Load balancing
When a model name resolves to several upstream mappings (different keys, different regions of the same provider), Meridian Blue picks one by weighted random selection — and a per-mapping circuit breaker takes broken ones out of the pool until they recover.
Weighted random selection
Each model mapping carries a config.weight (default 1, minimum 0). When a request resolves to multiple healthy mappings for the same model name, the router picks one with probability proportional to its weight.

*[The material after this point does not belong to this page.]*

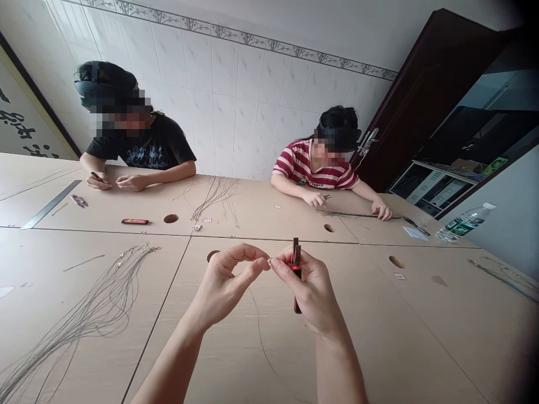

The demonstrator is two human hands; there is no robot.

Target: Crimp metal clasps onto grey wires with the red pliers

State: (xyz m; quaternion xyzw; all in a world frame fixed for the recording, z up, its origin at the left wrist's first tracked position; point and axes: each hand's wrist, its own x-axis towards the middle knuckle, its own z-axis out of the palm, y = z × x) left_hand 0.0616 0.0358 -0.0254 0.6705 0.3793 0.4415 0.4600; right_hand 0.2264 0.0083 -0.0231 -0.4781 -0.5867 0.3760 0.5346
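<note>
Just above the table, my left hand [229, 280] and my right hand [309, 286] meet at the fingertips. Between thumb and forefinger, my left hand pinches a thin cord [258, 325] whose loose end hangs down toward the tabletop. At my right hand's thumb tip sits a tiny piece, too small to make out. Red-and-black pliers [297, 280] are tucked in my right hand, jaws pointing up, its fingers curled around them. To the left lies a bundle of thin grey cords [96, 306] with small metal ends.
Across the table [236, 370] sit two people with their hands at work. Beyond my hands lie another cord bundle [217, 196], a red-and-black box [135, 221], and a steel ruler [53, 203]. A water bottle [465, 223] stands at the right, and round holes [170, 219] pierce the tabletop.
</note>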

Distribution is verified to be within ±2 percentage points of the configured weights over 10k samples (the spec's tolerance). A weight of 0 evicts a mapping entirely while keeping the row in the catalogue — useful for graceful retirement.
Circuit breaker
Each mapping has a per-process failure counter. When consecutive 5xx / network failures exceed the threshold, the breaker opens and the mapping is removed from selection until the cool-down expires (default 10 seconds, the spec's explicit bound). After the cool-down the next request is a trial; success closes the breaker, failure re-opens it.
4xx errors are not counted against the breaker — a malformed client request shouldn't poison an upstream's reputation. Only 5xx + network errors flip the counter.
Health filtering
For every chain entry, the router runs circuitBreaker.filterHealthy(mappings) first. If at least one mapping is healthy, the unhealthy ones are excluded from selection. If every mapping is unhealthy, the router falls back to weighted selection across the full set so a brief blip can't permanently strand traffic.
Configuration
Weights are set per mapping at create time (admin UI on the dashboard) or via the management API:
POST /api/v1/models
{
"modelName": "gpt-4o",
"provider": "azure-openai-eastus",
"providerModel": "gpt-4o",
"config": {
"endpoint": "https://eastus.api.cognitive.microsoft.com/...",
"apiKey": "...",
"weight": 3
}
}
Three regions of the same model with weights 3 / 2 / 1 would receive roughly 50% / 33% / 17% of traffic.